Из Москвы в Петербург.
<…> В среду мы отдыхали и приводили в порядок дом, чтобы на другой день, день моего ангела, принять множество гостей из города; в ожидании их маменька сильно волновалась, но все сошло очень хорошо. Обед был превосходный; среди гостей были Пушкин с женой и Гончаровыми (все три — ослепительные изяществом, красотой и невообразимыми талиями), мои братья, Дантес, А. Голицын, Аркадий и Шарль Россет (Клементия они позабыли в городе, собираясь впопыхах), Скалон, Сергей Мещерский, Поль и Надина Вяземские (тетушка осталась в Петербурге ожидать дядюшку, который еще не возвратился из Москвы) и Жуковский. Тебе нетрудно представить, что, когда дело дошло до тостов, мы не забыли выпить за твое здоровье. Послеобеденное время, проведенное в таком приятном обществе, показалось очень коротким; в девять часов пришли соседи: Лили Захаржевская, Шевичи, Ласси, Лидия Блудова, Трубецкие, графиня Строганова, княгиня Долгорукова (дочь князя Дмитрия), Клюпфели, Баратынские, Абамелек, Герсдорф, Золотницкий, Левицкий, один из князей Барятинских и граф Михаил Виельгорский, — так что получился настоящий бал, и очень веселый, если судить по лицам гостей, всех, за исключением Александра Пушкина, который все время грустен, задумчив и чем-то озабочен. Он своей тоской и на меня тоску наводит. Его блуждающий, дикий, рассеянный взгляд с вызывающим тревогу вниманием останавливается лишь на его жене и Дантесе, который продолжает все те же шутки, что и прежде, — не отходя ни на шаг от Екатерины Гончаровой, он издали бросает нежные взгляды на Натали, с которой в конце концов все же танцевал мазурку. Жалко было смотреть на фигуру Пушкина, который стоял напротив них, в дверях, молчаливый, бледный и угрожающий.

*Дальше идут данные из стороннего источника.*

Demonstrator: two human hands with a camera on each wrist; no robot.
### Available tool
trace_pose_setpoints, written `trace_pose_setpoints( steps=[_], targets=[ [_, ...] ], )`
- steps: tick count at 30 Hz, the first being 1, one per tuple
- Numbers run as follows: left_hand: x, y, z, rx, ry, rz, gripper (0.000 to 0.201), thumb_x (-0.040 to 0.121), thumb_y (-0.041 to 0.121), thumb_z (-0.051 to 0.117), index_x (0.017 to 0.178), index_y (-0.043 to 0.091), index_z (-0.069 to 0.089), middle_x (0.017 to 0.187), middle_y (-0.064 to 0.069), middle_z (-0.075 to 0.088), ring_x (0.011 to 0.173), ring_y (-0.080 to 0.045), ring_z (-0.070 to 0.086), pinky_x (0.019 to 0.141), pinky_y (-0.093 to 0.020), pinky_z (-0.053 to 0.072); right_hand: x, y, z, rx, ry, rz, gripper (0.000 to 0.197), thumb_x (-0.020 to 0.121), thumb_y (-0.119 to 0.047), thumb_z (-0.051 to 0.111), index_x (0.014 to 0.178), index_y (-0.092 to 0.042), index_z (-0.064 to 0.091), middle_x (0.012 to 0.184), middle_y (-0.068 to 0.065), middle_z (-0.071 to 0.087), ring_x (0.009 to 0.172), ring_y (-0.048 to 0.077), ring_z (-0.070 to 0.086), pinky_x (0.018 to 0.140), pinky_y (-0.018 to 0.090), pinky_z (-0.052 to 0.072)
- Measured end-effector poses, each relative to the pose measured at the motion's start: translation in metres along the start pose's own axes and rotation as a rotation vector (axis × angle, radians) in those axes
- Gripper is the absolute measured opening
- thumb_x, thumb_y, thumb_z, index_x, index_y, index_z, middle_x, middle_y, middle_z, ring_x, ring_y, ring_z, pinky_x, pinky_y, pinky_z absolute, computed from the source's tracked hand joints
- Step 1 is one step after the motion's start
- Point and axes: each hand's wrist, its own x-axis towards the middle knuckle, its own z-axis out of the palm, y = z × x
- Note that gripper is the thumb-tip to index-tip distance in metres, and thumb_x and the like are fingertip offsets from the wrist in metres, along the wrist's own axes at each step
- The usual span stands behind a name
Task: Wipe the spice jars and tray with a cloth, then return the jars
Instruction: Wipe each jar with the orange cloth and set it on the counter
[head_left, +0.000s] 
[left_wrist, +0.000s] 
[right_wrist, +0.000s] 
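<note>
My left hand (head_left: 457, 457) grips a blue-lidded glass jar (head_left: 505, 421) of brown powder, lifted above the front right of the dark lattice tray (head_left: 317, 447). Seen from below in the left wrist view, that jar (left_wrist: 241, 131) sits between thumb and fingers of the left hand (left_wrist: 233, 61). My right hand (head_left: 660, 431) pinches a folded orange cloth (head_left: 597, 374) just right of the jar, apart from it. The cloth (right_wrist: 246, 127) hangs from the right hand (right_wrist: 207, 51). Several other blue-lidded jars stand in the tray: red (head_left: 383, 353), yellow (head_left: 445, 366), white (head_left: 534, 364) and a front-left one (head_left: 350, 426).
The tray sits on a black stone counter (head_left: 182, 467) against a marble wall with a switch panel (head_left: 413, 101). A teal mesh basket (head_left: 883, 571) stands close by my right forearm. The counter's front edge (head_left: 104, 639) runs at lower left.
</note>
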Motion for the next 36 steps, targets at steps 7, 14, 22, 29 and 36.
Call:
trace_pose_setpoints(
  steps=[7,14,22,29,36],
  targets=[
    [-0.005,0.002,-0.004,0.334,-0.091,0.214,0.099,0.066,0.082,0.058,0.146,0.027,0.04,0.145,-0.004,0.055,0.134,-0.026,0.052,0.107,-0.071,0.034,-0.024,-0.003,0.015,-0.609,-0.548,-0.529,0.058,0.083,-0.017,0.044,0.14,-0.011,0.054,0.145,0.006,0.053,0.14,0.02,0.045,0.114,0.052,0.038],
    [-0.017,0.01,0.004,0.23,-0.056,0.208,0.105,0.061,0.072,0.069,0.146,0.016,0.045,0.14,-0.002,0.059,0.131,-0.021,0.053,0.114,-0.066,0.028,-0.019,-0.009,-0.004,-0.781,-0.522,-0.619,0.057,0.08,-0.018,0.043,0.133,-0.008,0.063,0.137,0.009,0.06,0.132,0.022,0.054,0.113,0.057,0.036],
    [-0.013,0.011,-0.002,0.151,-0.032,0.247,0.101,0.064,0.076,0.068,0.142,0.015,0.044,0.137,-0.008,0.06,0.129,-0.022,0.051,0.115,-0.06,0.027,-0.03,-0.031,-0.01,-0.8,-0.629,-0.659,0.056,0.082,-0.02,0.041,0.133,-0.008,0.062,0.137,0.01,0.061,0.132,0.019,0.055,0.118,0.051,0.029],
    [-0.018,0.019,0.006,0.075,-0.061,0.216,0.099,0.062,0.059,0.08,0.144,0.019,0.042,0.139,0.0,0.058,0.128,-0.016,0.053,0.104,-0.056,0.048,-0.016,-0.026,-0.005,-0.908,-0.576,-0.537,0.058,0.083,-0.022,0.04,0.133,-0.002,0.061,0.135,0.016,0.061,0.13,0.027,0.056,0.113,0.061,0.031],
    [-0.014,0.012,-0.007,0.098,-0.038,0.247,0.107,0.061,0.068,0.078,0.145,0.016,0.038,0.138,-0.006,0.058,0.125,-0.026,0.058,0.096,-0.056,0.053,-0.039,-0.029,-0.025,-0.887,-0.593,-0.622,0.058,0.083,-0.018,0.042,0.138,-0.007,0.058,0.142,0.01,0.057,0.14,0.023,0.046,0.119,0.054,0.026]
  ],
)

Боже мой, как все это глупо! Когда приехала графиня Строганова, я попросила Пушкина пойти поговорить с ней. Он было согласился, краснея (ты знаешь, что она — одно из его отношений, и притом рабское), как вдруг вижу — он внезапно останавливается и с раздражением отворачивается. «Ну, что же?» — «Нет, не пойду, там уж сидит этот граф». — «Какой граф?» — «Д'Антес, Гекрен что ли!» <…>(фр.)
С. Н. Карамзина — А. Н. Карамзину.
19–20 сентября 1836.
Из Царского Села в Баден-Баден.
Глава пятая4 ноября 1836 — 10 января 1837
Второго ноября 1836 г., как считает последний по времени исследователь первоисточников «дуэльной темы» С. Л. Абрамович, Наталья Николаевна Пушкина получила приглашение Идалии Григорьевны Полетики, своей приятельницы и дальней родственницы, посетить ее. Наталья Николаевна поехала, но вместо хозяйки встретила там одного Дантеса. Она вскоре вырвалась и, если верить рассказам Вяземской, явилась к ней «вся впопыхах» и в смятении чувств.